Please copy exactly the lines that run from the start of the entries to the line containing "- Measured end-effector", inclusive.

[Data listing — start]

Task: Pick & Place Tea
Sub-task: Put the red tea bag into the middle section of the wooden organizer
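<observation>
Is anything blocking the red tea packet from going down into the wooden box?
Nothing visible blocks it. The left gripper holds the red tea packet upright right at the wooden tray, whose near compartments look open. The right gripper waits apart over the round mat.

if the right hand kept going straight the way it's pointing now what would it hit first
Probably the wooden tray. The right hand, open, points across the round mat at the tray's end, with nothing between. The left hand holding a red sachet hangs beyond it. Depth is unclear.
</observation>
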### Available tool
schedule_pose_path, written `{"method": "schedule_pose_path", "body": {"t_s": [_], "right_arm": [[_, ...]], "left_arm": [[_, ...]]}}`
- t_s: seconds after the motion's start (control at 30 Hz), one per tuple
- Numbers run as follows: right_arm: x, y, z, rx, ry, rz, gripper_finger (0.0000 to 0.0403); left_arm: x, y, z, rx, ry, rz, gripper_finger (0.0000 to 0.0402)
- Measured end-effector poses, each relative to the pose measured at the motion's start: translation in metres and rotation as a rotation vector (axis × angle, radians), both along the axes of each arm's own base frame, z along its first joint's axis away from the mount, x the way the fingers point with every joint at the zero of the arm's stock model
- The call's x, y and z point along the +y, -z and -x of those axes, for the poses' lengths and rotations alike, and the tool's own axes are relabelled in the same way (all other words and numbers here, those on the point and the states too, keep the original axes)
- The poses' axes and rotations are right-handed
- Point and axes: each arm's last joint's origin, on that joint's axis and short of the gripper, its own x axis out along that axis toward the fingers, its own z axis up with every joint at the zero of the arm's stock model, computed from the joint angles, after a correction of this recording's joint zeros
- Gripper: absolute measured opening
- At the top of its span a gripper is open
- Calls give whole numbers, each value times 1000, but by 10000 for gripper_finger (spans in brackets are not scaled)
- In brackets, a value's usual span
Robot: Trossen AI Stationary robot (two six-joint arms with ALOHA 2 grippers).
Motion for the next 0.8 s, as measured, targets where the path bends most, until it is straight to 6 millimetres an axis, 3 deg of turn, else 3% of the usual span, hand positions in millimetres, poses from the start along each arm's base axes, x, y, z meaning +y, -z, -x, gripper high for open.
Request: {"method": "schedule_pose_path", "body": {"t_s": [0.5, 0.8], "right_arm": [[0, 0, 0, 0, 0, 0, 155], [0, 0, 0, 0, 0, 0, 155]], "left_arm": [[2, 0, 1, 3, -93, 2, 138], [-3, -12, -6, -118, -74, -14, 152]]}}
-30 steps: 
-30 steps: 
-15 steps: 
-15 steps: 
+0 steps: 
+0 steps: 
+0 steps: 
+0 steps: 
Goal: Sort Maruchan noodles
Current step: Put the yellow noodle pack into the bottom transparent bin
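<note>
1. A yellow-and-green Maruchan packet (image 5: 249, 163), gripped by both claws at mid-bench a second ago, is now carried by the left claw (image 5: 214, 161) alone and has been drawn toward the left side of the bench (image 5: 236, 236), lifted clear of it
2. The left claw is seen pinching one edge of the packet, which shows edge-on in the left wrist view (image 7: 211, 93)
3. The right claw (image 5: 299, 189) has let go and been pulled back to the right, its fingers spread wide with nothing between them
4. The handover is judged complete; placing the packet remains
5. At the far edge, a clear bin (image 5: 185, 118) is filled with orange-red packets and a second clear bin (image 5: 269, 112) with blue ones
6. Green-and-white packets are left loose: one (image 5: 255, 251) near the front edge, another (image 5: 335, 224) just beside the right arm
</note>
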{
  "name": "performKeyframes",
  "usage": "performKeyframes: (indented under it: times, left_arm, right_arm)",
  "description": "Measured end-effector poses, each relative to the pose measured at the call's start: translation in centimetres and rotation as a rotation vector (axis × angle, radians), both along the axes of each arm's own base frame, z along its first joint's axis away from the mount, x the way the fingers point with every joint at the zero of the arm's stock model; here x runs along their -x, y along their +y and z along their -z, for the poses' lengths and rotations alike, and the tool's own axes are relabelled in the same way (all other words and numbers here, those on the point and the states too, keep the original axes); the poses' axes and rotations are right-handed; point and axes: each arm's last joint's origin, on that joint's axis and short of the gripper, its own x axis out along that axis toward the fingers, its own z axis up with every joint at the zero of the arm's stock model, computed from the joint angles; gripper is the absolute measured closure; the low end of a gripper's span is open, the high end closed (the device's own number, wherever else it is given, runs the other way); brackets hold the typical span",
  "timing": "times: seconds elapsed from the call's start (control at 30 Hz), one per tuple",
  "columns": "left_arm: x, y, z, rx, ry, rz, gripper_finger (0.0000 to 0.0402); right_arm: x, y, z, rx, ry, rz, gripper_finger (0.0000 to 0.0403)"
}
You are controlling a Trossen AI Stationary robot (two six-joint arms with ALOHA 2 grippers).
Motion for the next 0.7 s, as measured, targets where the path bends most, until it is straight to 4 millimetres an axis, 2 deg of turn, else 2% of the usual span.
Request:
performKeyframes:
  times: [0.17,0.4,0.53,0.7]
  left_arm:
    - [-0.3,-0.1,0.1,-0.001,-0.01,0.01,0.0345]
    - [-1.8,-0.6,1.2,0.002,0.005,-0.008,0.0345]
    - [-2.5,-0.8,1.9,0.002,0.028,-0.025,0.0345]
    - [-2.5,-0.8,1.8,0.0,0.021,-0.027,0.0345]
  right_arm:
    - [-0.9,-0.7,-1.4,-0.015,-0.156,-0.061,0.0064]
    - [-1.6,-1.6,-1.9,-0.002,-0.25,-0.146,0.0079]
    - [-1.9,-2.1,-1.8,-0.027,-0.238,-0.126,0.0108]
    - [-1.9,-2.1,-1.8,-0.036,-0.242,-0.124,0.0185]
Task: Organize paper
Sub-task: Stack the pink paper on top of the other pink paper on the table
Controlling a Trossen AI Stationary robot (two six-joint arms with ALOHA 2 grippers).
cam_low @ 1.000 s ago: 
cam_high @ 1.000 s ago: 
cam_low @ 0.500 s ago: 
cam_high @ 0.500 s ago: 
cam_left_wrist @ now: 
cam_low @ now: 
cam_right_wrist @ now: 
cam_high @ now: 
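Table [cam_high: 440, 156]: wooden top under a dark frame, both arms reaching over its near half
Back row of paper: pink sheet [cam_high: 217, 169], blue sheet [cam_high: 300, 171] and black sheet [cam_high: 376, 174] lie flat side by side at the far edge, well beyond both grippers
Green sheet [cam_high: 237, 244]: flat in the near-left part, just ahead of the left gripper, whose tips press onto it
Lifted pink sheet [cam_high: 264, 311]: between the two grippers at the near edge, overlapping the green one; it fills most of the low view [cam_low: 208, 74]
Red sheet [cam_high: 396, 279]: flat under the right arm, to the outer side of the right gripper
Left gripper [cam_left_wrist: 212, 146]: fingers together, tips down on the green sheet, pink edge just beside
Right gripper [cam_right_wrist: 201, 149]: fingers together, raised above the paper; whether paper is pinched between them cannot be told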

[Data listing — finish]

** Written answer **
Task: Pick & Place Tea
Sub-task: Put the red tea bag into the middle section of the wooden organizer
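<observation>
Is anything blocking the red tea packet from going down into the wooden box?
Nothing visible blocks it. The left gripper holds the red tea packet upright right at the wooden tray, whose near compartments look open. The right gripper waits apart over the round mat.

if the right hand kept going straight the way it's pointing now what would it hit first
Probably the wooden tray. The right hand, open, points across the round mat at the tray's end, with nothing between. The left hand holding a red sachet hangs beyond it. Depth is unclear.
</observation>
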### Available tool
schedule_pose_path, written `{"method": "schedule_pose_path", "body": {"t_s": [_], "right_arm": [[_, ...]], "left_arm": [[_, ...]]}}`
- t_s: seconds after the motion's start (control at 30 Hz), one per tuple
- Numbers run as follows: right_arm: x, y, z, rx, ry, rz, gripper_finger (0.0000 to 0.0403); left_arm: x, y, z, rx, ry, rz, gripper_finger (0.0000 to 0.0402)
- Measured end-effector poses, each relative to the pose measured at the motion's start: translation in metres and rotation as a rotation vector (axis × angle, radians), both along the axes of each arm's own base frame, z along its first joint's axis away from the mount, x the way the fingers point with every joint at the zero of the arm's stock model

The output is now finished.